→ **WORK INSTRUCTION**
Go over the data and keep only the lines that include "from".

┌──

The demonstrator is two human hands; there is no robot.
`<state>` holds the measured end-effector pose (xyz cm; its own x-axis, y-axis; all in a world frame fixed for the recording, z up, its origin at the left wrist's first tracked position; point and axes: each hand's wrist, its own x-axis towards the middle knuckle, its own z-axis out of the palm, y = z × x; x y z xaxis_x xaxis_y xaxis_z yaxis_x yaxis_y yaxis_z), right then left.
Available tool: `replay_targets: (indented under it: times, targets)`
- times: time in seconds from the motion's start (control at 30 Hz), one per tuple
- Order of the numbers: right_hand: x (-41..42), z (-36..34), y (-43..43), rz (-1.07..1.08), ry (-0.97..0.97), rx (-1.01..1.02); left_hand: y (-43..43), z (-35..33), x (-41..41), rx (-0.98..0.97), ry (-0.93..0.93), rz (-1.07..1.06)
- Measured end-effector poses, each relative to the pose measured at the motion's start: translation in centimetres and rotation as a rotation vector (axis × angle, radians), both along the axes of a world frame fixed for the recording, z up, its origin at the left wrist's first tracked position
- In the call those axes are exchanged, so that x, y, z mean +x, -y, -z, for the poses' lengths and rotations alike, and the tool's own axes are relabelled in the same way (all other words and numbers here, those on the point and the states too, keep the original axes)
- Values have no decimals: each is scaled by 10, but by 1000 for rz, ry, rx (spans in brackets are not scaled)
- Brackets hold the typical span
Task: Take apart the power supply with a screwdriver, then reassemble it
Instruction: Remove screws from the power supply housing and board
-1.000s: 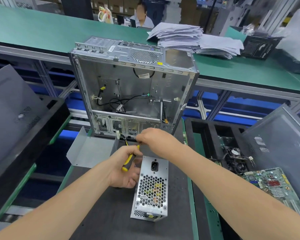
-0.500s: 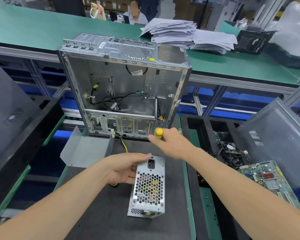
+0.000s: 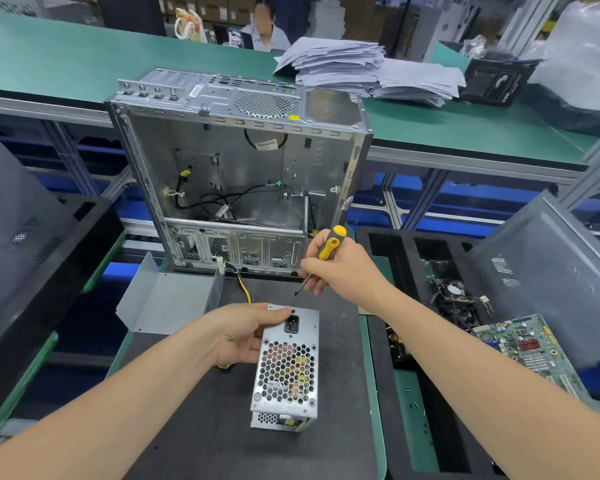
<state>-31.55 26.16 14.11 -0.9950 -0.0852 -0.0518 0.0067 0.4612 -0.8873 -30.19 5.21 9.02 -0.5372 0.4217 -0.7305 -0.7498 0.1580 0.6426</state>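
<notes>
One power supply [image 3: 288, 370]; one screwdriver [image 3: 329, 248]; one case [image 3: 302, 161]

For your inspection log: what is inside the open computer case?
Black cables and a yellow connector show inside the computer case; the bay behind its perforated panel is hidden.

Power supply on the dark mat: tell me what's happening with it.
A person's left hand grips the silver perforated metal power supply box by its far end, steadying it on the dark mat. The right hand holds a yellow-and-black-handled screwdriver, tip pointing down toward the box but not touching it. An open grey metal computer case stands behind.
</notes>
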Motion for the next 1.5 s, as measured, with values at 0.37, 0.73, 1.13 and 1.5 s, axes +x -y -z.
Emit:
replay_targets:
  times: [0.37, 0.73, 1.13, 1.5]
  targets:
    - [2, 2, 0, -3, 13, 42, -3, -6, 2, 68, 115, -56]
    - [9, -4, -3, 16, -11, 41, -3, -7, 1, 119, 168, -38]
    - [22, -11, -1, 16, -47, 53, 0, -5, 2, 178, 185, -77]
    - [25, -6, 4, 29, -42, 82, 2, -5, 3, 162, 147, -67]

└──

→ **ANSWER FOR THIS EXERCISE**
- times: time in seconds from the motion's start (control at 30 Hz), one per tuple
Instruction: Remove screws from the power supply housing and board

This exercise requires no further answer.